“Change is the law of life. And those who look only to the past or present are certain to miss the future.” – John F. Kennedy
We have reached the tipping point as a community. The changes wrought by the global pandemic despite every rosy false projection are not going away anytime soon. Rising infection and death rates cannot be obfuscated by a reality television veneer or outright lies. The fight for racial justice and equality has exposed a raw and visceral wound that is acting like a mirror forcing us to confront the ugliest image reflected back just like the Portrait of Dorian Gray of Oscar Wilde fame. Like the character of Dorian in the novel, we cannot deny the rotting reflection of we are, a beautiful country with a decaying heart and soul. The decay comes from the poison of the original sin that haunts the founding of our country, the original sin of slavery. This sin is exacting a toll that we are in denial about paying. The bill collectors are demanding payment and we are disputing the final tally. Coronavirus is our late fee penalty on that bill.
The combined scourges of our racist past and our current undeniable diseased present are obliterating everything in its fire scorching path. The combination has exposed our collective and individual helplessness to block its inevitable conclusion. We are all staring into the heart of darkness and our fear/panic is palpable. We are looking for a lifeline to pull us to a place of safety that provides us a calming comfort. Holding out hope that maybe something of value and worth will be spared from the blaze and that we can rebuild from the ruins.
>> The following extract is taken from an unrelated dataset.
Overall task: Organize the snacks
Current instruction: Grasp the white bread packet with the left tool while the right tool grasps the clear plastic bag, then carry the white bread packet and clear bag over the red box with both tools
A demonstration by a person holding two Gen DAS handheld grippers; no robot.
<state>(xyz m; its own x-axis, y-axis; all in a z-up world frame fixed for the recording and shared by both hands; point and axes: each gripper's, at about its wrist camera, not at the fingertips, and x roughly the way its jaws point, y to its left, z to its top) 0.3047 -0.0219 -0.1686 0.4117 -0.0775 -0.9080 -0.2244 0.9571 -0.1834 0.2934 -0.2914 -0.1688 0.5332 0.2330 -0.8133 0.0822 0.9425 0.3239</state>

For many in our community, Dayton is and has been that safe harbor. A destination removed from the devastation. A community that is impervious to the winds of change that are sweeping our world. Our false sense of safety is rooted in the privilege of denial. Dayton has for the most part survived global conflicts, economic recessions, and societal unrest that other cities have never recovered from. This false sense of security has to lead us to encourage leadership that is more about maintaining the status quo rather than a leadership enlisted to encourage growth and Innovation. Instead, we have settled for a leadership dazed by the halcyon glow of nostalgia and myopic to the possibilities of what a visionary future may hold. Nostalgia has always been a crutch for maintaining the status quo.
Maintaining the status quo requires a certain type of leadership operating within a conducive environment. This type of leadership almost always cloaks itself in the veneer of middling respectability. A profound lack of intellectual curiosity and creative thought processes are hallmarks of their managerial style.
The twin scourges of the pandemic and racism have provided double metaphorical slaps to the status quo. Both slaps have produced a variety of responses from our leaders. Some leaders awoke from the slaps to a renewed sense of purpose, finding opportunities to deal with our problems with a certain amount of clarity and willpower. Other leaders turned their gaze inward by reflecting on and considering the severity of the consequences of their roles and looking to make amends. A small minority of our leaders punched back, obstinately refusing to address the stark reality of our challenges, retreating to a false narrative, and making decisions that dangerously contradict the harshest truths. A fatal denial that endangers us all. The danger of this approach is that our Pre-COVID world is gone up in a blaze that is leaving nothing in its wake. We cannot return to an empty lot and pretend that we have a beautiful mansion unscathed. Wake up!
The Great Reset
Yes, we are in dark dystopian times, and at times it feels as if we are being consigned to a fatalistic ending. Nihilism is a response reserved only for the privileged and over-indulged and doesn’t allow for what inevitably happens after a cleansing fire, a chance to rebuild. A massive reset that addresses a new design for our way of life. Embracing fresh ideas and concepts that provides a roadmap to a future that is inclusive, dynamic, and equal. If we had leaders who possess bold visionary and creative skills and a zest for life, we just might have a fighting chance to be reborn as a city, a Dayton 2.0. For this to happen we have to reset ourselves. We need to imbue ourselves with the ability to never accept bad and mediocre decision making. Exercise our rights as citizens to demand better from those who control the levers of power. If their incompetency causes damage or harm, exercise our rights to remove them from power. Hold them accountable at every point of their tenure.
We are all looking for inspiration and the motivation to rise up and meet insurmountable challenges head-on. We are all seeking the wisdom and guidance of exceptional leaders who will be an improvement from the gaggle of short-sighted leaders who are currently blocking our progress as we march toward a viable future. At some point, all of us have been lulled into the docile embrace of the mediocrity that governs us. We have let fear make us the pawns in other people’s games. We have let fear guide us away from who we truly are. Instead of talking about our past glories of invention and industriousness let us engage actively in the task of rebuilding Dayton from the ground up. We may be tired, battered, and burned by the fire, but we are also audaciously endowed with the forces of common sense, decency, and creative vitality that will see us through to an even unimaginably brighter future when that last ember has died. These latent powers lie dormant within all of us and the time to use those powers is now.
One of my favorite shows to watch during this period of turbulence and despair has been HBO’s West World and my favorite line from the show that I have adopted as a personal mantra is that, “This is the new world. And in the new world, you can be whoever the F**k you want.” So the question that I pose to Dayton is, who the F**k do you want to be?